U.S. Pursues Insider Trading Over Hostile BHP Bid

Two traders allegedly made nearly $1.1 million in 'illegal profits' by trading in advance of last weeks public announcement of the multi-billion dollar offer

On August 24 U.S. authorities froze the assets of two Spanish traders and charged them with insider trading linked to a multibillion dollar hostile bid by Anglo-Australian mining giant BHP Billiton for Canada's Potash Corp.

Juan Jose Fernandez Garcia, the head of the research arm of Spanish bank Banco Santander advising BHP on its bid, and Luis Martin Caro Sanchez allegedly made nearly$ 1.1 million in "illegal profits" by trading in advance of last weeks public announcement of the multi-billion dollar offer.

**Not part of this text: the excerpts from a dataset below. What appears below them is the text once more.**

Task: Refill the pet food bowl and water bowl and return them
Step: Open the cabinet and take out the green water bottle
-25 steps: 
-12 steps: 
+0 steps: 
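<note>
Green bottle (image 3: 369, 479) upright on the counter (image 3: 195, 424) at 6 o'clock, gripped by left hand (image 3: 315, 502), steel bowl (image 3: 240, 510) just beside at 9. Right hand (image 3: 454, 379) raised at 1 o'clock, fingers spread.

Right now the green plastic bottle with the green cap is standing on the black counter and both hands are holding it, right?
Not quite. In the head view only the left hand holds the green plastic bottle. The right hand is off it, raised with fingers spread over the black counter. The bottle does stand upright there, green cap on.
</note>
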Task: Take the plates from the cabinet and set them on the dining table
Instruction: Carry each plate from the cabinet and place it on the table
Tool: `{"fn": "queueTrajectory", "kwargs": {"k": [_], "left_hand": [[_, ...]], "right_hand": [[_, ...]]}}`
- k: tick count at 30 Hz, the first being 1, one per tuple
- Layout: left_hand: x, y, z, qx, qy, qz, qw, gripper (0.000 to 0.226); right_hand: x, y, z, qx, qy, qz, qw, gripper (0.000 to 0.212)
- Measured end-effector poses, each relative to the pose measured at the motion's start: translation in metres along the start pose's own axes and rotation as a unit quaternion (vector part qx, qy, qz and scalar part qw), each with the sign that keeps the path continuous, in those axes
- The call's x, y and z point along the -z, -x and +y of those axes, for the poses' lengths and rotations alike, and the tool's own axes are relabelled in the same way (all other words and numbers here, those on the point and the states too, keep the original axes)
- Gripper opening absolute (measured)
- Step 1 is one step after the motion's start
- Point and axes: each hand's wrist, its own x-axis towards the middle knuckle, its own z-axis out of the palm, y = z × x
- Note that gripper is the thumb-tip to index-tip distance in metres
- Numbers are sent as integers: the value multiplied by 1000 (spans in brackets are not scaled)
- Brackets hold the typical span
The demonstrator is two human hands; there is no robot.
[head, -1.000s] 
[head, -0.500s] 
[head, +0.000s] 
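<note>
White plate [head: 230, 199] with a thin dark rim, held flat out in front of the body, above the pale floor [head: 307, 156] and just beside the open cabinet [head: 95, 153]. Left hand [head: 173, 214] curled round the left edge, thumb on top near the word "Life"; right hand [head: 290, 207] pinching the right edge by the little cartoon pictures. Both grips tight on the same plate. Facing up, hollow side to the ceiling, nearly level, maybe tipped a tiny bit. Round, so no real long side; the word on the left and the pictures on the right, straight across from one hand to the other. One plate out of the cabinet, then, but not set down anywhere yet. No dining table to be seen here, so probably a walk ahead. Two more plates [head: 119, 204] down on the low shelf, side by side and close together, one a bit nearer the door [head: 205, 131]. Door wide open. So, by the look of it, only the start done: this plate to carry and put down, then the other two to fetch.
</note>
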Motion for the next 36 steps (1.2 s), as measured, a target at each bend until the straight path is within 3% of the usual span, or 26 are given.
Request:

Garcia and Sanchez jointly spent a little more than $61,000 to purchase the contracts in U.S. brokerage accounts, according to the Securities and Exchange Commission.

Immediately after BHPs offer was announced publicly on August 17, Garcia and Sanchez sold all of their options for "illicit profits of nearly $1.1 million" the SEC said. "Garcia and Sanchez tried to move off-shore highly suspicious trading profits made just a few days before."

"When abusive market practices occur, as in the case against Garcia and Sanchez, we will act swiftly and decisively to deny wrongdoers the profits of their illegal activity," said Daniel Hawke, chief of the SEC's enforcement divisions market abuse unit.

BHP had made an unsolicited $38.6b billion offer to purchase all of the stock of Potash for $130 per share in cash, SEC said. The acquisition share price represented a 16% premium above Potashs closing price of $112.15 on August 16, it added.

Potash on August 23 formally rejected the bid from BHP, saying it was exploring other offers.